* Exercise details:
What you return must be every line from the beginning of the data through the line holding "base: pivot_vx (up", unchanged.
======== Stored data ========
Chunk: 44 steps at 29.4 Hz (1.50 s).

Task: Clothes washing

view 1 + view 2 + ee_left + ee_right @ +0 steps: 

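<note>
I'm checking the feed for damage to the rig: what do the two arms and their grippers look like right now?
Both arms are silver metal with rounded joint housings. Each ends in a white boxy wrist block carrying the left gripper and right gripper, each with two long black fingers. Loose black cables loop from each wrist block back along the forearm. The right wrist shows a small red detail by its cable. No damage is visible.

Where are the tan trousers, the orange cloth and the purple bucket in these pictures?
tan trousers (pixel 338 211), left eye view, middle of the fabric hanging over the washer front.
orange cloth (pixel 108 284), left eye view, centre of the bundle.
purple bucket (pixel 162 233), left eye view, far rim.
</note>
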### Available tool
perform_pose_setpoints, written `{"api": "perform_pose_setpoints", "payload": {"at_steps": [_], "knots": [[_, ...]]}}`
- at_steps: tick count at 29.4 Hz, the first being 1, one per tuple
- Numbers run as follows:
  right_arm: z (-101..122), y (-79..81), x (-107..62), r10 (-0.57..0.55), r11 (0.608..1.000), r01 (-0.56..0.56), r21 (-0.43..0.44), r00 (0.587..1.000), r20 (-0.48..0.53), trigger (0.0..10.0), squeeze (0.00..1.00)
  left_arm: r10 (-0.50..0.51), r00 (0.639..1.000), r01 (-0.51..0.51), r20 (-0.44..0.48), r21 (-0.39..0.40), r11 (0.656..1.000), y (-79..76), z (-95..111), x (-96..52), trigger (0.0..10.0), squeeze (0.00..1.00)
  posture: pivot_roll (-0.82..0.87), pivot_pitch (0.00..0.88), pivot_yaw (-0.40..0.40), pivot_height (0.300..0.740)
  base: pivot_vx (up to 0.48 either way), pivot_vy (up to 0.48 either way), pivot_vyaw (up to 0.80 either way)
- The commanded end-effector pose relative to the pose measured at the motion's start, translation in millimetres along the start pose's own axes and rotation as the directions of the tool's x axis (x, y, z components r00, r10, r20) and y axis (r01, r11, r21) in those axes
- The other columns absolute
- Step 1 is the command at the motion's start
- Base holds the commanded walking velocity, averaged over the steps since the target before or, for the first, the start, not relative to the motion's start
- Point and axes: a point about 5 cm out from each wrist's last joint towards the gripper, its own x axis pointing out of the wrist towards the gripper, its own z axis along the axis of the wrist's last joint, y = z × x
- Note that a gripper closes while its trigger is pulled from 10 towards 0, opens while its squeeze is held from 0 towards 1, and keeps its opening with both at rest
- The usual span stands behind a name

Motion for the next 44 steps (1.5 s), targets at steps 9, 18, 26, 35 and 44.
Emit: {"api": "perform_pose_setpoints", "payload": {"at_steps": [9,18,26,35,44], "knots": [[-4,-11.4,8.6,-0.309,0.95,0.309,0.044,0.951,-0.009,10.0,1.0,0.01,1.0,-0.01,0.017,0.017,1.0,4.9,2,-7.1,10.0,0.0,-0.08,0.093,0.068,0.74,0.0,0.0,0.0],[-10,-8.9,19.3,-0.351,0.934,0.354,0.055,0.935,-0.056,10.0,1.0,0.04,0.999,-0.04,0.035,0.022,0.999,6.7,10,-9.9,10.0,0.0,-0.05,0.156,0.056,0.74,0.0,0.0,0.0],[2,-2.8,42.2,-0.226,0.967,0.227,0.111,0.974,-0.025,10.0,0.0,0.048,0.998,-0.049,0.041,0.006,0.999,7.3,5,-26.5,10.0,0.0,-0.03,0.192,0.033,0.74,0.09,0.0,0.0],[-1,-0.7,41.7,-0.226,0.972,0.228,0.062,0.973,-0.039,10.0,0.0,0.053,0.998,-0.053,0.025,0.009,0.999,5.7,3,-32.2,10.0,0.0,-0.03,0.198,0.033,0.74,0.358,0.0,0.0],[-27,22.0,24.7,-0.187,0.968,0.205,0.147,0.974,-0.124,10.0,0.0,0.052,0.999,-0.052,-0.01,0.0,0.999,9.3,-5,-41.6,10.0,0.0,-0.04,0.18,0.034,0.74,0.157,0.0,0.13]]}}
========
* Task solution:
Chunk: 44 steps at 29.4 Hz (1.50 s).

Task: Clothes washing

view 1 + view 2 + ee_left + ee_right @ +0 steps: 

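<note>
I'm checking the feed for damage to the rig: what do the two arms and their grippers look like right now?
Both arms are silver metal with rounded joint housings. Each ends in a white boxy wrist block carrying the left gripper and right gripper, each with two long black fingers. Loose black cables loop from each wrist block back along the forearm. The right wrist shows a small red detail by its cable. No damage is visible.

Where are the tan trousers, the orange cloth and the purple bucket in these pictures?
tan trousers (pixel 338 211), left eye view, middle of the fabric hanging over the washer front.
orange cloth (pixel 108 284), left eye view, centre of the bundle.
purple bucket (pixel 162 233), left eye view, far rim.
</note>
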### Available tool
perform_pose_setpoints, written `{"api": "perform_pose_setpoints", "payload": {"at_steps": [_], "knots": [[_, ...]]}}`
- at_steps: tick count at 29.4 Hz, the first being 1, one per tuple
- Numbers run as follows:
  right_arm: z (-101..122), y (-79..81), x (-107..62), r10 (-0.57..0.55), r11 (0.608..1.000), r01 (-0.56..0.56), r21 (-0.43..0.44), r00 (0.587..1.000), r20 (-0.48..0.53), trigger (0.0..10.0), squeeze (0.00..1.00)
  left_arm: r10 (-0.50..0.51), r00 (0.639..1.000), r01 (-0.51..0.51), r20 (-0.44..0.48), r21 (-0.39..0.40), r11 (0.656..1.000), y (-79..76), z (-95..111), x (-96..52), trigger (0.0..10.0), squeeze (0.00..1.00)
  posture: pivot_roll (-0.82..0.87), pivot_pitch (0.00..0.88), pivot_yaw (-0.40..0.40), pivot_height (0.300..0.740)
  base: pivot_vx (up to 0.48 either way), pivot_vy (up to 0.48 either way), pivot_vyaw (up to 0.80 either way)

The answer has nothing more to it.